One of the striking features of this face-off was the regularity with which the two governors accused each other of lying. Which raises an obvious couple of questions.  Where is the media? And will the media do their job in 2024?

It surely can’t be that difficult for journalists to dig into the obvious question. That would be: Was DeSantis really lying about this or that? Or was Newsom? As President John Adams famously said in the long ago, facts are stubborn things. And that they are. But if journalists are going to ignore and not report on facts because they are uncomfortable or make Democrat X (can you say Joe Biden?) look bad then suffice to say the 2024 campaign will not be a good one, with each party held accountable for the facts of their record.

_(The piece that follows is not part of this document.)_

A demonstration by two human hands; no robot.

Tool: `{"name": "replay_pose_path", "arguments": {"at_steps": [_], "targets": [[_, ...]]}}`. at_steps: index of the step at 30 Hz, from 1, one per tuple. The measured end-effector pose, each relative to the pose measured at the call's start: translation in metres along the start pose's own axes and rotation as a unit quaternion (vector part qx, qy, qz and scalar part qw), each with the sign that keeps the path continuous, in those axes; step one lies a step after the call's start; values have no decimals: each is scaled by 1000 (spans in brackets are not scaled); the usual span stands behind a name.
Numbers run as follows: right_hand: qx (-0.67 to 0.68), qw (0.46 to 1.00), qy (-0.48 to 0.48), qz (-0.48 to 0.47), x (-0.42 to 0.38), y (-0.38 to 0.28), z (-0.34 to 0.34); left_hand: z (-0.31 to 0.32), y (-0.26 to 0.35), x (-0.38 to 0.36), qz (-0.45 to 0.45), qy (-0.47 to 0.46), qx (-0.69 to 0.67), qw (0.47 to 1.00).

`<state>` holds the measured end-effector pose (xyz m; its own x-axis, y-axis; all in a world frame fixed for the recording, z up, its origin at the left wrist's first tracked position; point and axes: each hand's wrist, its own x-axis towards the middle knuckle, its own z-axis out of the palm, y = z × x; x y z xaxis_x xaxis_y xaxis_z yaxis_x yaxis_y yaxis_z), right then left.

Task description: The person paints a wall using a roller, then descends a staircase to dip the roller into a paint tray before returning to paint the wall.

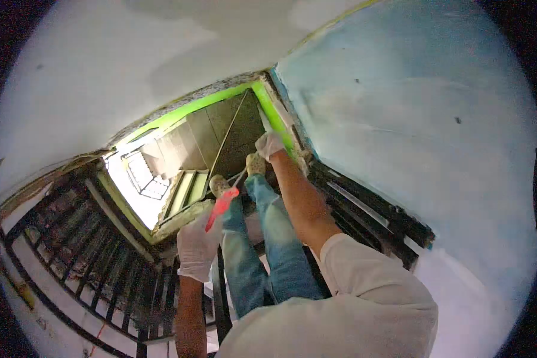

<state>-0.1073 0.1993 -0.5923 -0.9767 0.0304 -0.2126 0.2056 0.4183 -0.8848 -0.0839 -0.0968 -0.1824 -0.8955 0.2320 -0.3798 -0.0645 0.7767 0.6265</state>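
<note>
My left hand (198,247), in a white glove, is closed around a red-handled tool (222,209). A thin shaft seems to run from its far end towards my shoes; blur hides its exact kind. Further forward, my right hand (269,145), also in a white glove, is curled beside the bright green edge (273,113) of an opening. What its fingers hold, if anything, is hidden. Below my hands are my blue jeans (267,227) and two patterned shoes, the left (218,186) and the right (256,164).
Black metal railings (95,268) stand at lower left, and dark bars (364,209) lie to the right. Steps (188,191) and a bright area show through the opening. A thin straight line (230,128) crosses it. A pale blue wall (411,119) rises on the right.
</note>
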Motion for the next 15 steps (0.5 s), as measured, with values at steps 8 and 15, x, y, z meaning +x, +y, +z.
{"name": "replay_pose_path", "arguments": {"at_steps": [8,15], "targets": [[-170,958,-38,230,95,97,-19,52,-1,106,-2,-2,58,998],[383,887,118,228,14,-135,-87,-41,-8,49,-35,-8,-80,996]]}}
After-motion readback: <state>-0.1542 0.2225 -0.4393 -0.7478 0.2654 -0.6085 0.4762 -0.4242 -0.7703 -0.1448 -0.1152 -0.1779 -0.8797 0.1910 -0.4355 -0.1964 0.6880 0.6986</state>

Alex Christy spent a Dec. 14 post complaining that Newsom went on late-night TV to talk about the deabte and DeSantis, complaining that he said that DeSantis is "out there talking about anti-woke, and I mean this, for me it's not anti-woke, what he really means is anti-black he's out there censoring historic facts, he's rewriting history. He was out there, you know, he eliminated AP African American Studies. He said slavery was somehow a workforce development program and he doubled down on that." Christy huffed in defense that "Florida’s standards say that slaves learned skills that were later useful in life, not that slavery was some sort of benign job training program." As we've noted, most examples served up by Florida education officials in defense of DeSantis' claim about this were either people who were never enslaved or who never actually used skills learned in slavery later in life.

The fact that the MRC didn't talk much about the contents of the debate itself is a likely indicator of how it knows how badly it went for DeSantis -- indeed, Newsom shredded DeSantis in discussing how their respective states responded to the COVID pandemic.